» Brief: Every line of the listing below is to be duplicated exactly, with the pictures left out.

» Data excerpt:
□ □ □ □ □ □ □
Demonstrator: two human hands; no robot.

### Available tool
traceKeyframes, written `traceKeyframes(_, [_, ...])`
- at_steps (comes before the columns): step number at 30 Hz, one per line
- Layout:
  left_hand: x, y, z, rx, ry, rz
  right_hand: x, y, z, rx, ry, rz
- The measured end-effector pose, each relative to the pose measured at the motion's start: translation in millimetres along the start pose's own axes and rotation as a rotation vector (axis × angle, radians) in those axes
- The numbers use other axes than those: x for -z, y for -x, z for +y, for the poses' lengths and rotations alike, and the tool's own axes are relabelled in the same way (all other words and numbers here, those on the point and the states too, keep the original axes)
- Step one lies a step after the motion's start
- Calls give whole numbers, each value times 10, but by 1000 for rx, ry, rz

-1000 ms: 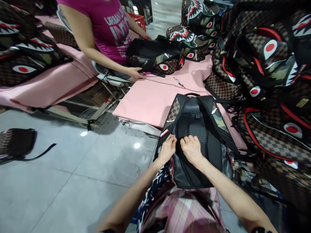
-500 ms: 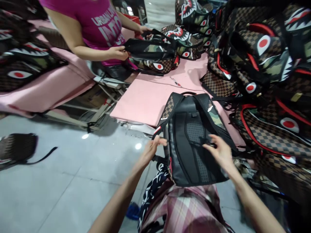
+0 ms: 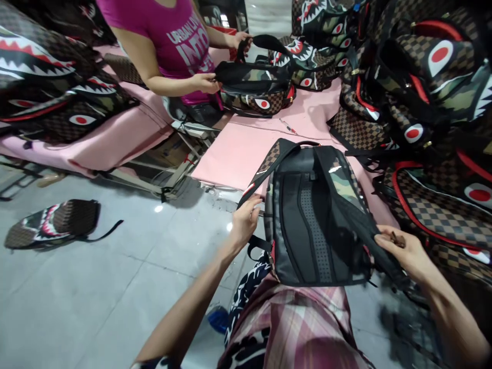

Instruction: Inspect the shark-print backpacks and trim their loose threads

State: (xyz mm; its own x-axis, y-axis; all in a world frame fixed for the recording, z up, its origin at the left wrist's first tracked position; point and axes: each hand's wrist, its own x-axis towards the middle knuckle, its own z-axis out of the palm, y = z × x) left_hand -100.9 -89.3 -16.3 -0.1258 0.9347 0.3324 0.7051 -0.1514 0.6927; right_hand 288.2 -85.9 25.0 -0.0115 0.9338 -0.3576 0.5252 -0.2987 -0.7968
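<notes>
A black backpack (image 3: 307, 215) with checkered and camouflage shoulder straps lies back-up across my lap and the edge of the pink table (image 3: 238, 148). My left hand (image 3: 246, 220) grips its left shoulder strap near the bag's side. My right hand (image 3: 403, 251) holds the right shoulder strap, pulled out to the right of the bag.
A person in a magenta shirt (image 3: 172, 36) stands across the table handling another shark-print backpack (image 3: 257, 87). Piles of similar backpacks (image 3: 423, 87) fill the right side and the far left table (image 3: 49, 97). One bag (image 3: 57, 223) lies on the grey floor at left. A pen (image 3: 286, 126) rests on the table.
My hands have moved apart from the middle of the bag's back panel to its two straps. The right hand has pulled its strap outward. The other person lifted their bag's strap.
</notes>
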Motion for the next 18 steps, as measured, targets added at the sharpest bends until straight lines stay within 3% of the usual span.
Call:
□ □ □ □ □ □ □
» Task solution:
Demonstrator: two human hands; no robot.

### Available tool
traceKeyframes, written `traceKeyframes(_, [_, ...])`
- at_steps (comes before the columns): step number at 30 Hz, one per line
- Layout:
  left_hand: x, y, z, rx, ry, rz
  right_hand: x, y, z, rx, ry, rz
- The measured end-effector pose, each relative to the pose measured at the motion's start: translation in millimetres along the start pose's own axes and rotation as a rotation vector (axis × angle, radians) in those axes
- The numbers use other axes than those: x for -z, y for -x, z for +y, for the poses' lengths and rotations alike, and the tool's own axes are relabelled in the same way (all other words and numbers here, those on the point and the states too, keep the original axes)
- Step one lies a step after the motion's start
- Calls give whole numbers, each value times 10, but by 1000 for rx, ry, rz

-1000 ms: 
-500 ms: 
+0 ms: 

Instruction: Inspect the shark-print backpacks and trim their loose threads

State: (xyz mm; its own x-axis, y-axis; all in a world frame fixed for the recording, z up, its origin at the left wrist's first tracked position; point and axes: each hand's wrist, its own x-axis towards the middle knuckle, its own z-axis out of the palm, y = z × x) left_hand -100.9 -89.3 -16.3 -0.1258 0.9347 0.3324 0.7051 -0.1514 0.6927; right_hand 288.2 -85.9 25.0 -0.0115 0.9338 -0.3576 0.5252 -0.2987 -0.7968
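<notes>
A black backpack (image 3: 307, 215) with checkered and camouflage shoulder straps lies back-up across my lap and the edge of the pink table (image 3: 238, 148). My left hand (image 3: 246, 220) grips its left shoulder strap near the bag's side. My right hand (image 3: 403, 251) holds the right shoulder strap, pulled out to the right of the bag.
A person in a magenta shirt (image 3: 172, 36) stands across the table handling another shark-print backpack (image 3: 257, 87). Piles of similar backpacks (image 3: 423, 87) fill the right side and the far left table (image 3: 49, 97). One bag (image 3: 57, 223) lies on the grey floor at left. A pen (image 3: 286, 126) rests on the table.
My hands have moved apart from the middle of the bag's back panel to its two straps. The right hand has pulled its strap outward. The other person lifted their bag's strap.
</notes>
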Motion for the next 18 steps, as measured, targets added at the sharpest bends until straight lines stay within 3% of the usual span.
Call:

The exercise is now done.